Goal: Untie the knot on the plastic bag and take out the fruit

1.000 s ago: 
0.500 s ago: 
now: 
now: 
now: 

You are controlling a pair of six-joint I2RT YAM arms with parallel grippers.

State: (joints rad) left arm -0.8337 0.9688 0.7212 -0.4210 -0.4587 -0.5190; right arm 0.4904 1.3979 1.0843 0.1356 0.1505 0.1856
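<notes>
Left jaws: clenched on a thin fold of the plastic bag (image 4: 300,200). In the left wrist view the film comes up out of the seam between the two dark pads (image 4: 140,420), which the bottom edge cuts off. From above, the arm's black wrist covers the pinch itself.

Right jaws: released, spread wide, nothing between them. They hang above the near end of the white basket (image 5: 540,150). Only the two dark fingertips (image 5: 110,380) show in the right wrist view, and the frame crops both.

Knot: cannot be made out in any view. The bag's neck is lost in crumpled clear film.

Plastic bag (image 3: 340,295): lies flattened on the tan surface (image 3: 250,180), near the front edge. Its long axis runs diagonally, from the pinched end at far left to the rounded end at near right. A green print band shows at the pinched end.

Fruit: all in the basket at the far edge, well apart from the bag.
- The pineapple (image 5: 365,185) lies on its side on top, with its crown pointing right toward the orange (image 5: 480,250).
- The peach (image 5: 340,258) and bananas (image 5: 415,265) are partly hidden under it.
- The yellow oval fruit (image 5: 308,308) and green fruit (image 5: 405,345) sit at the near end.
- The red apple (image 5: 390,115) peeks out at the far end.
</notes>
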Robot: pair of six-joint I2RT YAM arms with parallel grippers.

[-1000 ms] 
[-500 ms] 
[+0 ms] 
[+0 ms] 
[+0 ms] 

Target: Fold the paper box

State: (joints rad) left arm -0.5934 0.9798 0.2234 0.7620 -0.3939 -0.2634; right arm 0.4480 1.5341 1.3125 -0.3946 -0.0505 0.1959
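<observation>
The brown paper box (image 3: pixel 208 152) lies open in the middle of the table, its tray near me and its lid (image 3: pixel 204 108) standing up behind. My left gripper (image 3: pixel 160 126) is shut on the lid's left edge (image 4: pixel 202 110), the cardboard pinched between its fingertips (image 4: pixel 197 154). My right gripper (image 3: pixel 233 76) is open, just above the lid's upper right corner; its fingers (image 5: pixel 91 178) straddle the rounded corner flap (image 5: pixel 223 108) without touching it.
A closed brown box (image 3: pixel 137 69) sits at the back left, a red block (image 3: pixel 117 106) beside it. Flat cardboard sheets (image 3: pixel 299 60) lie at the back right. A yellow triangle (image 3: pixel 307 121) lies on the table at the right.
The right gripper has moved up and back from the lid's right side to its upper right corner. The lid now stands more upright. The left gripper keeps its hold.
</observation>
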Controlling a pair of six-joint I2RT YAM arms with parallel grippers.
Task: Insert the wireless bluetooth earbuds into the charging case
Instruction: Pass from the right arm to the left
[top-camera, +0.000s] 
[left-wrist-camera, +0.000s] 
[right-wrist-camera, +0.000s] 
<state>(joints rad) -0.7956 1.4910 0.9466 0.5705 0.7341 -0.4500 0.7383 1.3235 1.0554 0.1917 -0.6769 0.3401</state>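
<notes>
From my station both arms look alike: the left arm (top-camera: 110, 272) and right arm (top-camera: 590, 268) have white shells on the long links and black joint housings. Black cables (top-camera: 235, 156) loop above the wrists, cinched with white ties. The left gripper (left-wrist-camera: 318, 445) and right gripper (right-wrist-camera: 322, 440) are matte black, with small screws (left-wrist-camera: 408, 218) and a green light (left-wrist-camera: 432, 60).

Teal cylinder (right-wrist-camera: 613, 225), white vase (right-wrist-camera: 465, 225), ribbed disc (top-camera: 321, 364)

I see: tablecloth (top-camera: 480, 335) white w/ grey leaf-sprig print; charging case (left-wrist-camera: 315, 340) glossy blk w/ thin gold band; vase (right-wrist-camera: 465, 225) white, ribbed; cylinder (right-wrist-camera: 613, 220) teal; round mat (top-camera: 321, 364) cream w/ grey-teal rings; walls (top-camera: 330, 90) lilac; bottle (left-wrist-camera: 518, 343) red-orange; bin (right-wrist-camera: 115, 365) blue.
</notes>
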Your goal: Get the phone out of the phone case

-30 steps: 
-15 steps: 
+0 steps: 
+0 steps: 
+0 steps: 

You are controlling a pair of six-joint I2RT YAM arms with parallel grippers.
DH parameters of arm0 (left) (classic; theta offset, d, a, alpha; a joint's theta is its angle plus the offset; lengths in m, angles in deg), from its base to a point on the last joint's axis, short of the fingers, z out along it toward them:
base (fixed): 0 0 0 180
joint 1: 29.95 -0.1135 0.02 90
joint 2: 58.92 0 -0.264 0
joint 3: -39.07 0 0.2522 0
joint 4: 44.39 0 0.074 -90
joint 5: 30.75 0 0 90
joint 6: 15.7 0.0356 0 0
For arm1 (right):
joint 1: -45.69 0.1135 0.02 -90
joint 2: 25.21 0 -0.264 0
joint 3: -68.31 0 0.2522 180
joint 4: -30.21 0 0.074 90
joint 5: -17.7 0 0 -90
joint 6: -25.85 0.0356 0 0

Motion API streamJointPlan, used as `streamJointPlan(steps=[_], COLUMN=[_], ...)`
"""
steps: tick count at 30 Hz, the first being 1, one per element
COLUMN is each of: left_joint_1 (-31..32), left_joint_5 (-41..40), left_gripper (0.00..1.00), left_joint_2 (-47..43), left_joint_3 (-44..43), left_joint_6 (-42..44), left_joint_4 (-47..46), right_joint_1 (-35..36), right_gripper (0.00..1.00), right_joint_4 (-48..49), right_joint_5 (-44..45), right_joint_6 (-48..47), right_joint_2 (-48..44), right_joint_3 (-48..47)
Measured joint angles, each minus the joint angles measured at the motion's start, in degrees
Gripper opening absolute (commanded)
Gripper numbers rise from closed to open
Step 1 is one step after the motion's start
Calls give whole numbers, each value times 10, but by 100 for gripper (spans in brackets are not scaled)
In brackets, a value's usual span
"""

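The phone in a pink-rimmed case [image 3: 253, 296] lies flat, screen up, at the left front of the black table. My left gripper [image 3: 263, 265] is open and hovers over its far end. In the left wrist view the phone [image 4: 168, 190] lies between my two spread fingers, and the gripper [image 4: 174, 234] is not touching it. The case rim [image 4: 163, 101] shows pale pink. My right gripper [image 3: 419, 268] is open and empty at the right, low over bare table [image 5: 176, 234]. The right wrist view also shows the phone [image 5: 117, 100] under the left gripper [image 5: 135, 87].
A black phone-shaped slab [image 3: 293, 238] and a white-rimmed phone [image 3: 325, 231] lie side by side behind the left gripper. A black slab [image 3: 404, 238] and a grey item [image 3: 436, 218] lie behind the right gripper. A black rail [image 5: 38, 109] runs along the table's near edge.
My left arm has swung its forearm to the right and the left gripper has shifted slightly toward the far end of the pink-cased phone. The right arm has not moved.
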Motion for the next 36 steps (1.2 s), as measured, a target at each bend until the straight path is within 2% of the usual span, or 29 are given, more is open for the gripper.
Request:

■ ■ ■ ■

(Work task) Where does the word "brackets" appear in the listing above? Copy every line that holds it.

(Your solution)
Calls give whole numbers, each value times 10, but by 100 for gripper (spans in brackets are not scaled)
In brackets, a value's usual span

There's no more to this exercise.